• What to produce:
In the entries below, find the line with "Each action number" and the line with "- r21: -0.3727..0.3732". Reproduce those two lines and every line between them exactly, and nothing more.

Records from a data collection
════

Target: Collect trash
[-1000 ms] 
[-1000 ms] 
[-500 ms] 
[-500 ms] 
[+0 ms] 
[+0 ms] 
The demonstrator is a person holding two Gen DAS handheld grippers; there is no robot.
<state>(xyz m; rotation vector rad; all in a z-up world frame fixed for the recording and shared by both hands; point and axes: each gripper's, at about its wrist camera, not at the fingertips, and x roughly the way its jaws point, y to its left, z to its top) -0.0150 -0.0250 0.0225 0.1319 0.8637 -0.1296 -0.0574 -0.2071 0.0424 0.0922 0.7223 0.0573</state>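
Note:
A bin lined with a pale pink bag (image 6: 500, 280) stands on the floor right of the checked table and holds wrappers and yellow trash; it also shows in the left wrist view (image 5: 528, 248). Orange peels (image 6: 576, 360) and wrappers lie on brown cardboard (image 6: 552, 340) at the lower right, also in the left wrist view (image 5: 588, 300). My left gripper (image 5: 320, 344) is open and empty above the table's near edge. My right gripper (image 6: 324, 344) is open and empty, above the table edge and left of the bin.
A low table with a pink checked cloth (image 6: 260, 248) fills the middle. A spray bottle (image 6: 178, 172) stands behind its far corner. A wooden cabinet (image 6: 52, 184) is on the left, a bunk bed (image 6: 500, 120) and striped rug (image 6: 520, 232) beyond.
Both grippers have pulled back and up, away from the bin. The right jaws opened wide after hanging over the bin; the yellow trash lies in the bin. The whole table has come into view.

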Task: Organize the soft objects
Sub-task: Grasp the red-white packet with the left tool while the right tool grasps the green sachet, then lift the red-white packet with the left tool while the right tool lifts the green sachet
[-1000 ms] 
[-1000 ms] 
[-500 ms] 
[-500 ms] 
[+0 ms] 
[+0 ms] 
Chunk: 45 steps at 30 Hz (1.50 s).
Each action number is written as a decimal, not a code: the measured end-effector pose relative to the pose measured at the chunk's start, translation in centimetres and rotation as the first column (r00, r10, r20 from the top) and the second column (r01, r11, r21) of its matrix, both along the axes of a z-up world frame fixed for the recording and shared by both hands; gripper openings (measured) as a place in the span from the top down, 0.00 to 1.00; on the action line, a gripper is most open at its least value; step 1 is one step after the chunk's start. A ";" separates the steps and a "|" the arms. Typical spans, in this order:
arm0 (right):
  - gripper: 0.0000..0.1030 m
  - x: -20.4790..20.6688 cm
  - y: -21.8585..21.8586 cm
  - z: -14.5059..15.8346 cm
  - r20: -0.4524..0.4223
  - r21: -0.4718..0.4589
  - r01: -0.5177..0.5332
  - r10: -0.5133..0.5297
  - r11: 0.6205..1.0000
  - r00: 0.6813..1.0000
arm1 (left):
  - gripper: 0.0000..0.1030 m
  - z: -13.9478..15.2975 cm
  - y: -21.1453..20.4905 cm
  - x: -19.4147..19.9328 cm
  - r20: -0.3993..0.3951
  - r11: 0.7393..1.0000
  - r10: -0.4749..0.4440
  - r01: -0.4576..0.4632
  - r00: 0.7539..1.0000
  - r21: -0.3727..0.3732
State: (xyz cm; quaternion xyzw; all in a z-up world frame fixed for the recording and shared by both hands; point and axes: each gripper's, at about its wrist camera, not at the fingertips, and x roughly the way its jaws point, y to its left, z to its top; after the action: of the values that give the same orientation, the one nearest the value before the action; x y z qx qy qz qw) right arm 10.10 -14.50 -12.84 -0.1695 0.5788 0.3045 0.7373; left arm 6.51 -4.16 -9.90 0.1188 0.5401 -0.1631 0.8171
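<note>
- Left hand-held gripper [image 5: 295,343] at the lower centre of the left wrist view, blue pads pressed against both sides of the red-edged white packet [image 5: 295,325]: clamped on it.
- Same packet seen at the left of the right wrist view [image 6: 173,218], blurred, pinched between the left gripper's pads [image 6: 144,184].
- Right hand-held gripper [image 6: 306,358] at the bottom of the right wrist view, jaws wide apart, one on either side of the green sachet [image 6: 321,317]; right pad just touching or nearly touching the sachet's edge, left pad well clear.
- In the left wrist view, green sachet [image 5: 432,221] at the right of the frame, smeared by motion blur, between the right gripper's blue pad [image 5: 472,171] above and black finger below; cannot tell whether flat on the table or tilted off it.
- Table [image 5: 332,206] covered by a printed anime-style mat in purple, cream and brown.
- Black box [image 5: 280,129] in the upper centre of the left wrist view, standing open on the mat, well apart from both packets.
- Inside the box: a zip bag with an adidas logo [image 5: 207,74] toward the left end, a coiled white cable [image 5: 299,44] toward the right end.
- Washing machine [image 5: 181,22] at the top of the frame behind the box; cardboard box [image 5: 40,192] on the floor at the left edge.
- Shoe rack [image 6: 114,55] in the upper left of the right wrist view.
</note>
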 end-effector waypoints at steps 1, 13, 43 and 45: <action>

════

• Result of this task:
Each action number is written as a decimal, not a code: the measured end-effector pose relative to the pose measured at the chunk's start, translation in centimetres and rotation as the first column (r00, r10, r20 from the top) and the second column (r01, r11, r21) of its matrix, both along the axes of a z-up world frame fixed for the recording and shared by both hands; gripper openings (measured) as a place in the span from the top down, 0.00 to 1.00; on the action line, a gripper is most open at its least value; step 1 is one step after the chunk's start. A ";" separates the steps and a "|" the arms. Typical spans, in this order:
arm0 (right):
  - gripper: 0.0000..0.1030 m
  - x: -20.4790..20.6688 cm
  - y: -21.8585..21.8586 cm
  - z: -14.5059..15.8346 cm
  - r20: -0.4524..0.4223
  - r21: -0.4718..0.4589
  - r01: -0.5177..0.5332
  - r10: -0.5133..0.5297
  - r11: 0.6205..1.0000
  - r00: 0.6813..1.0000
arm1 (left):
  - gripper: 0.0000..0.1030 m
  - z: -13.9478..15.2975 cm
  - y: -21.1453..20.4905 cm
  - x: -19.4147..19.9328 cm
  - r20: -0.3993..0.3951
  - r11: 0.7393..1.0000
  - r10: -0.4749..0.4440
  - r01: -0.4576..0.4632
  - r00: 0.7539..1.0000
  - r21: -0.3727..0.3732

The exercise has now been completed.